Convert XML file to CSV in java

ant picture ant · Jul 20, 2010 · Viewed 34.9k times · Source

@Before There will be probably some duplicate questions suggestions, I don't think that is the case maybe read this first, I'll try to be as brief as possible. Title gives basic idea.

Here is an example XML(case 1) :

<root>
      <Item>
        <ItemID>4504216603</ItemID>
        <ListingDetails>
          <StartTime>10:00:10.000Z</StartTime>
          <EndTime>10:00:30.000Z</EndTime>
          <ViewItemURL>http://url</ViewItemURL>
            ....
           </item>      

Here is an example XML(case 2) :

          <Item>
            <ItemID>4504216604</ItemID>
            <ListingDetails>
              <StartTime>10:30:10.000Z</StartTime>
              <!-- Start difference from case 1 -->
              <averages>
              <AverageTime>value1</AverageTime>
              <category type="TX">9823</category>
              <category type="TY">9112</category>
              <AveragePrice>value2</AveragePrice>
              </averages>
              <!-- End difference from case 1 -->
              <EndTime>11:00:10.000Z</EndTime>
              <ViewItemURL>http://url</ViewItemURL>
                ....
               </item>
                </root>

I borrowed this XML from google, anyways my objects are not always the same, sometimes there are extra elements like in case2. Now I'd like to produce CSV like this from both cases:

ItemID,StartTime,EndTime,ViewItemURL,AverageTime,AveragePrice
4504216603,10:00:10.000Z,10:00:30.000Z,http://url
4504216604,10:30:10.000Z,11:00:10.000Z,http://url,value1,value2

This 1st line is header it should also be included in csv. I got some useful links to stax today, I don't really don't know what is the right/optimal approach for this, I'm struggling with this for 3 days now, not really willing to give up yet.

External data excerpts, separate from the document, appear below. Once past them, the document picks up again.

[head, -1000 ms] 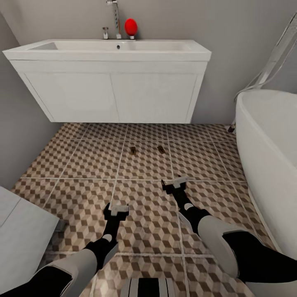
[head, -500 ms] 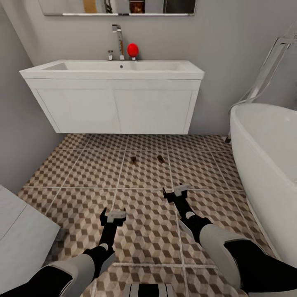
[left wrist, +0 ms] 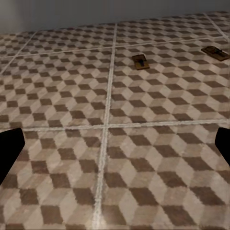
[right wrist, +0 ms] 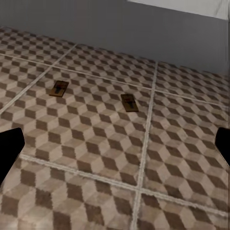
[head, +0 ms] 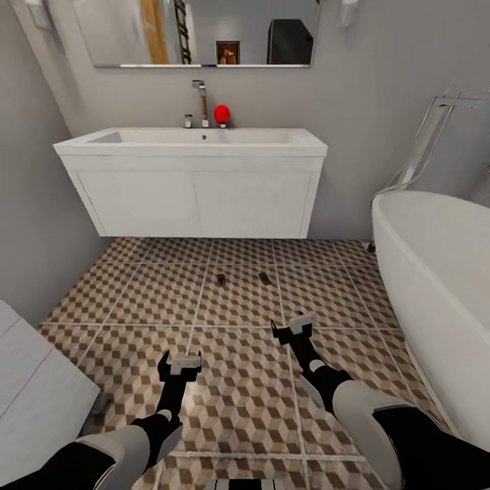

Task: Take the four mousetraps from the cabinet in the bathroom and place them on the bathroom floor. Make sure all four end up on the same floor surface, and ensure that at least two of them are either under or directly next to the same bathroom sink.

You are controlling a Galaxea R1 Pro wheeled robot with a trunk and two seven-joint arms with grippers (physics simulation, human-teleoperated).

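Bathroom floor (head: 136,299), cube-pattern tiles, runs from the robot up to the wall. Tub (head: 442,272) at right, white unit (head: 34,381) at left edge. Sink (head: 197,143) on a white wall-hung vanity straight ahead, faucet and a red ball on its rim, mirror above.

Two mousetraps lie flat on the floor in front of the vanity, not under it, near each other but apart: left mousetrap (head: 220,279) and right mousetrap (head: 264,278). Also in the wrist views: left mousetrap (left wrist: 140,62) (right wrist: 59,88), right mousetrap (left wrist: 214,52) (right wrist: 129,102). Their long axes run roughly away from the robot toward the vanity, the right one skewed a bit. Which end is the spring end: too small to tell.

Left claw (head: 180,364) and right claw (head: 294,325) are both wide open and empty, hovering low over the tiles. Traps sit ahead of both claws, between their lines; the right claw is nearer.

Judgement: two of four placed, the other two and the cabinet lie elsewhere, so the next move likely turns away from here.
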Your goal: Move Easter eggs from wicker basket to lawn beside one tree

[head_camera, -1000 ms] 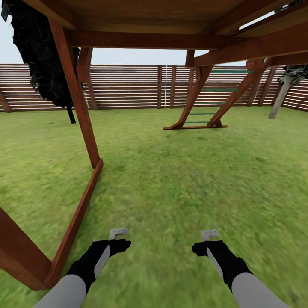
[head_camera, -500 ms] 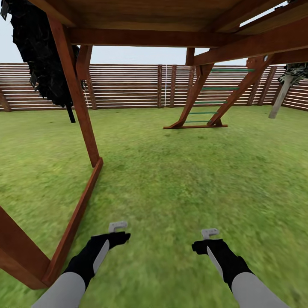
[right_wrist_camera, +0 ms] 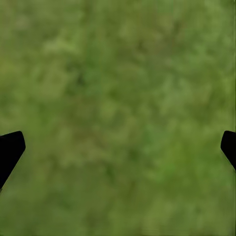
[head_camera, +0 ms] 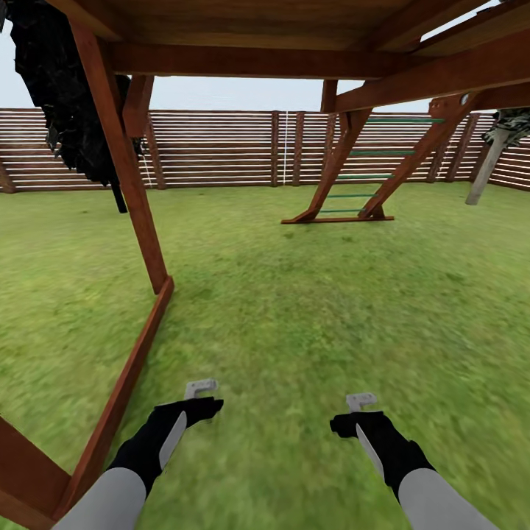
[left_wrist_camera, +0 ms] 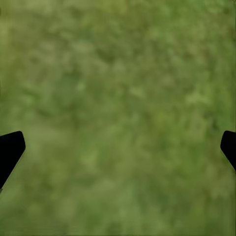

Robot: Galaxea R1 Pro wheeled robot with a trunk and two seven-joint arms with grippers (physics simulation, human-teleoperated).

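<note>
The lawn [head_camera: 309,294] spreads out ahead of me, blurry green grass up to a slatted fence. A tree [head_camera: 487,168] with a pale trunk leans at the far right, by the fence. The Easter eggs and the wicker basket are out of view. My left gripper [head_camera: 200,397] and right gripper [head_camera: 361,412] hang low over the grass in front of me. In the wrist views the left gripper [left_wrist_camera: 118,152] and right gripper [right_wrist_camera: 118,152] stand open, with only grass between the dark fingertips [left_wrist_camera: 10,150].
I stand under a brown wooden play frame: a slanted post [head_camera: 121,162] and a ground beam [head_camera: 121,390] on my left, and a ladder frame [head_camera: 353,177] ahead. A black tree [head_camera: 62,96] hangs at the upper left. The brown fence [head_camera: 221,147] closes the back.
The whole view has crept forward a little, so the post and ground beam have slid toward the lower left. The left gripper sits slightly higher in the picture. Both grippers stay open.
</note>
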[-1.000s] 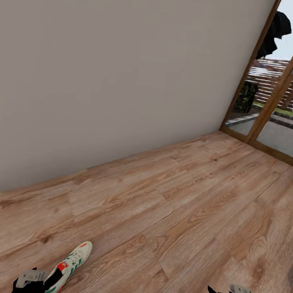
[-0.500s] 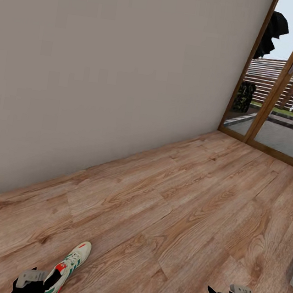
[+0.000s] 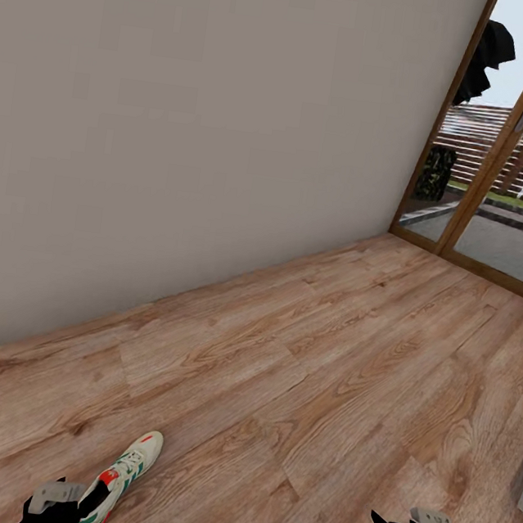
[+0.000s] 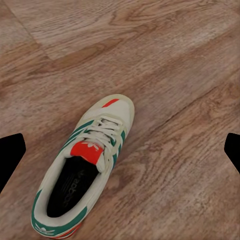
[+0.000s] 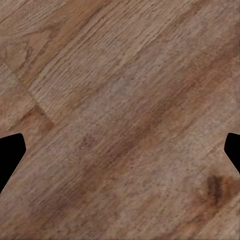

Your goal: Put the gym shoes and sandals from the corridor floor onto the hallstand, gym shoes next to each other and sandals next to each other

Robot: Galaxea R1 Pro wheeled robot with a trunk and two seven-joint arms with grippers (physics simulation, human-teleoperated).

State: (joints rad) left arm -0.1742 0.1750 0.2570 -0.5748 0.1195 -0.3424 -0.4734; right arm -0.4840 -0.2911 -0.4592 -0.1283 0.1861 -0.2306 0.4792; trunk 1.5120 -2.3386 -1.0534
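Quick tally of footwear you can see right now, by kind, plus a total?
Gym shoes: 1, lying on the floor under the left gripper, shoe
Sandals: 0
Total: 1

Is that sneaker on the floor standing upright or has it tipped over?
Upright. The gym shoe rests sole-down on the wood-plank floor; its opening, red-orange tongue and white laces face up between the open left gripper fingers.

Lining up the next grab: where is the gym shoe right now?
The gym shoe lies on the corridor floor at the head view's lower left, under the open left claw.
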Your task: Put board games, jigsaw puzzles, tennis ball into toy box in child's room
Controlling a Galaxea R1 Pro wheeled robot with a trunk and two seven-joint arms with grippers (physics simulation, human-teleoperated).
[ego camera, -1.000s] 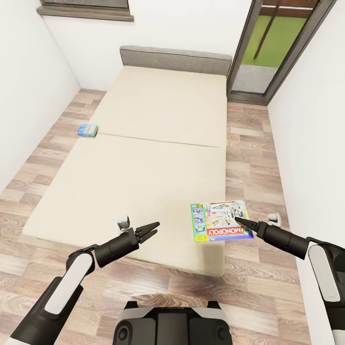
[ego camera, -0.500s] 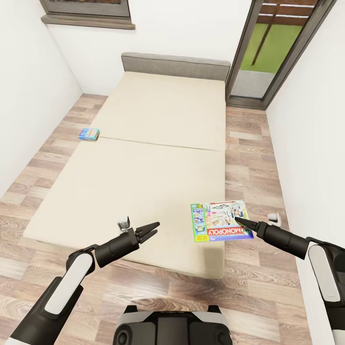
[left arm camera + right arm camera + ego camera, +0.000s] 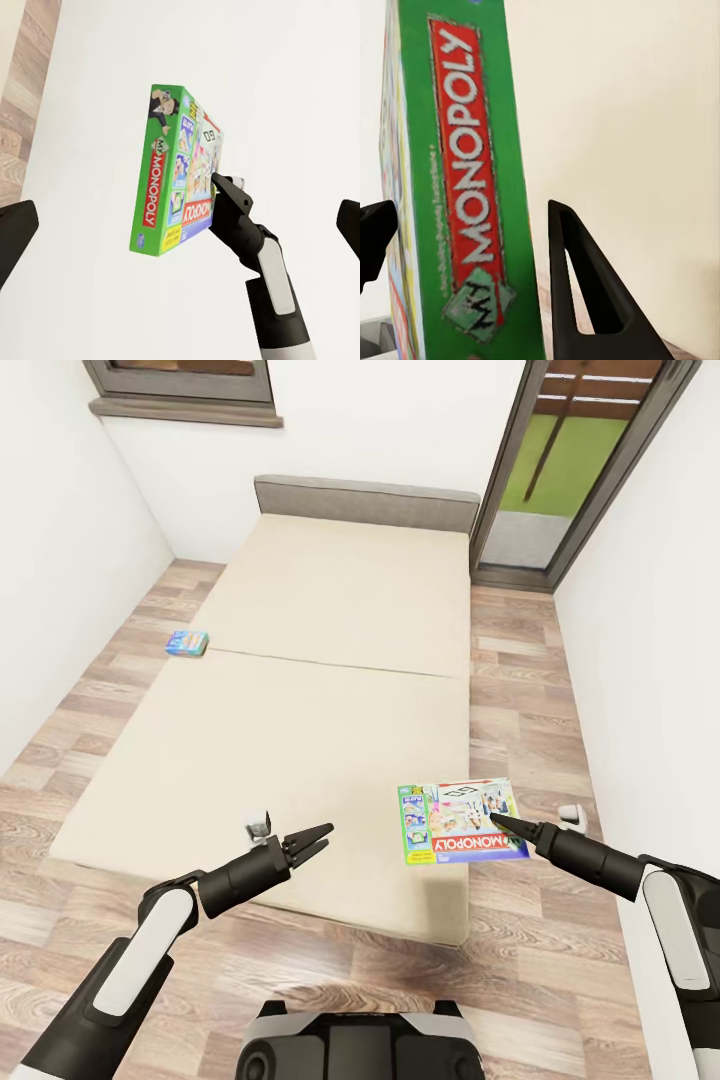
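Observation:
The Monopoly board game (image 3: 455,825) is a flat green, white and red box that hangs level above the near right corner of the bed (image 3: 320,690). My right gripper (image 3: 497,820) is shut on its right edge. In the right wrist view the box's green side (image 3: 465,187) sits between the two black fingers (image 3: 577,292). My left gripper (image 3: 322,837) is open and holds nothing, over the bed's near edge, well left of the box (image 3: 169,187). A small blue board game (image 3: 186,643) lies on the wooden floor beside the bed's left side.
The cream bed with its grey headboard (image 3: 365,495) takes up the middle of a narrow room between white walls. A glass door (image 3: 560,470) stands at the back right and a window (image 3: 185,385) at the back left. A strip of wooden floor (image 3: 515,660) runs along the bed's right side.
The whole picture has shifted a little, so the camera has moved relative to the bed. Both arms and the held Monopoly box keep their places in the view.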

Tell me what you think how would you solve this

I forgot to mention this is very huge xml file up to 1gb

BOUNTY UPDATE :

I'm looking for more Generic approach, meaning that this should work for any number of nodes with any depth, and sometimes as in the example xml, it can happen that one item object has greater number of nodes than the next/previous one so there should be also case for that(so all columns and values match in CSV).

Also it can happen that nodes have the same name/localName but different values and attributes, if that is the case then new column should appear in CSV with appropriate value. (I added example of this case inside <averages> tag called category)

Answer

Mark McLaren picture Mark McLaren · Jul 30, 2010

The code provided should be considered a sketch rather than the definitive article. I am not an expert on SAX and the implementation could be improved for better performance, simpler code etc. That said SAX should be able to cope with streaming large XML files.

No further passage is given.